『バスト・ア・ムーヴ2』は、タイトーが手がけたパズルシューティングシリーズの続編で、欧米以外ではパズルボブル2とも呼ばれます。1995年にアーケードで稼働開始後、家庭用に移植され、プレイステーション、セガサターン、ニンテンドー64、PCなどで遊べるようになりました。本作はバブルボブルのスピンオフ作品に位置づけられ、見た目やキャラクター、遊びの要素にシリーズの血筋が色濃く残っています。

概要

基本ルールは前作と同様、画面上部から伸びる色つきのバブルを発射して同じ色を3つ以上つなげて消すというシンプルなものです。消えたバブルに連鎖が起きると相手側に妨害要素を送るなどの対戦的な要素もあり、短時間で白熱する対戦が魅力です。
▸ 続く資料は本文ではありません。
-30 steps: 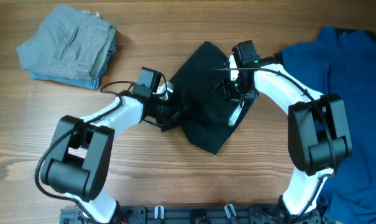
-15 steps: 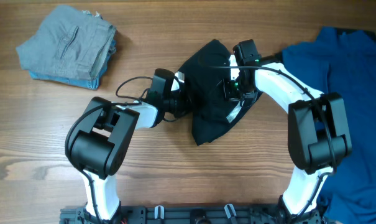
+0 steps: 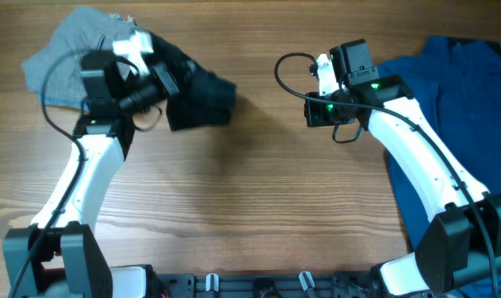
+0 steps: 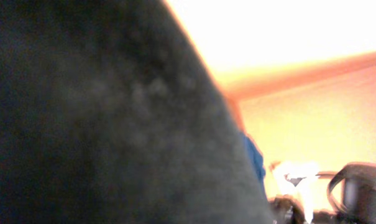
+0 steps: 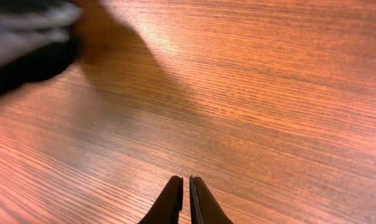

グラフィックや演出は前作を踏襲しつつ、ステージ構成やモードの追加で遊び応えが向上しています。

ゲームシステムと新要素

  • トーナメント形式の対戦モード:2人用のコンピュータ戦にトーナメント形式のバリエーションが加わり、対戦の連続性や勝ち上がり要素が楽しめます。
  • 分岐するシングルプレイマップ:1人用では分岐マップが導入され、複数のグループ(原文では5つのレベルから2つのグループの選択等)を経て異なるルートや結末に到達できます。これによりリプレイ性が高まり、複数回のクリアが促されます。
  • 新キャラクターとバリエーション:出場キャラクターの一部には、Bubble Bobble由来の敵キャラを基にしたバリエーション(たとえばMonstaMightaの派生)も登場します。
  • タイムトライアル要素:特にプレイステーション版などでは、1人で記録を破るためにラウンドを素早く終える、または2人で同時に記録を競うタイムアタック形式の大会も収録されているバージョンがあります。

アンロックと「アナザーワールド」

シングルプレイを一定条件でクリアすると、画面にコード(パスワード)が表示されることがあり、そのコードを入力することで「アナザーワールド」と呼ばれる隠しモードのロックを解除できます。アナザーワールドでは既存ステージに難易度上昇のための細かな変更が加えられたり、背景や演出が『バブルボブル』のステージに似せて変更されるなど、シリーズファン向けの趣向が施されています。クレジットシーケンスの背景にも『バブルボブル』由来の敵が登場することがあります。

移植版と収録状況

アーケード版の後、各種家庭用機へ移植されました。収録やコンピレーション入りについてはバージョンによって差があり、たとえば一部のコレクションタイトル(例:タイトーレジェンズなど)に収録されるケースや、地域版ごとに収録作が異なる場合があります。移植ごとに画面比率や音質、操作感が微妙に変わるため、好みや機種ごとの違いが出ます。

評価と遺産

発売当時は、手軽さと対戦の楽しさ、リプレイ性の高さが評価され、パズルゲームとして高い人気を維持しました。一方で「前作との違いが分かりにくい」「新規要素が物足りない」といった意見もありました。とはいえシリーズ全体としては長く愛され、以降の続編やスピンオフへと繋がる重要な作品です。

遊ぶ際のポイント

  • 狙った場所に正確にバブルを届けるためにショットの角度を意識する。
  • 連鎖を意識した配置で攻め、相手に大きな妨害を返すことを狙う。
  • 分岐マップやアナザーワールドは複数回のプレイで全容が明らかになるため、同じルートだけでなく他の選択肢も試してみるとよい。

本作はシンプルなルールながら対戦の駆け引きや隠し要素で深みがあり、初めてシリーズを遊ぶ人にも、シリーズファンにも楽しめるタイトルです。